Could you please clarify what you're referring to? You're quoting Dan's post, but I don't see much overlap in topic between your post and his?



DownUnder81 said:


> The pronunciation of Odense does not have the interdental voiced fricative in it. The pronunciation is more like: [...] [oʕensə] in Koebenhavnsk


I don't agree with this. There is definitely a soft d (which I believe is the interdental voiced fricative you're talking about) in Odense in standard Copenhagen pronunciation. Usually I wouldn't put a very strong stød in Odense, but I guess there's some. On a sidenote you should also be careful using ʕ with Danish, it is not IPA for stød.


----------



## bicontinental

Hi DownUnder,


  Hmm, I’m a bit confused as well as to what you think is incorrect in Dan’s post. Upon rereading it, it still looks quite accurate to me. 
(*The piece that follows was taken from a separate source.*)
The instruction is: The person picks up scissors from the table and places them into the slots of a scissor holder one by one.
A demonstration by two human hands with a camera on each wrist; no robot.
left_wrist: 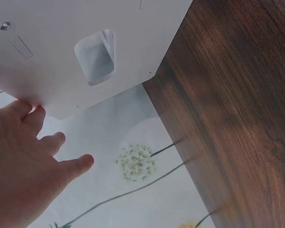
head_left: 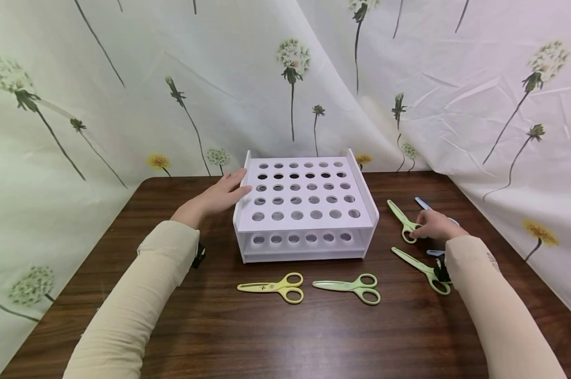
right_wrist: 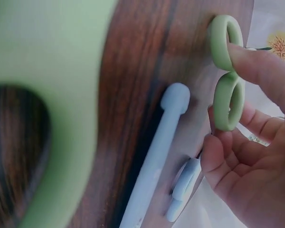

  I think it is very helpful to know the pronunciation of Odense in the local dialect -which Hanne had also pointed out in post #16-, but you’re not advocating learning this as the “correct or standard” pronunciation, are you? It looks like you are dismissing the fact that there is a soft d in the standard Danish pronunciation of Odense? Well, there is. The glottal stop you talk about, is very subtle (and of course absent in the local "fynsk" dialect) and probably shouldn’t be overemphasized. 


  The transcription of the pronunciation of Odense “in the Copenhagen dialect” which you provide seems to lack the soft d sound. This is a “then”-sound in English which I think comes closest to the interdental voiced fricative in the IPA. You have replaced that with the glottal stop which is very subtle. I honestly think it is a mistake not to pronounce the soft d, because *that* will be noticed by people. If you miss the glottal stop, it’s no big deal. 


  Just my two cents…


----------



## DownUnder81

Now I see where the probelm is: I cut an pasted a wrong quote. I was to quote post number 6.

DAN: I am truely sorry. I did not mean any harm at all. Really.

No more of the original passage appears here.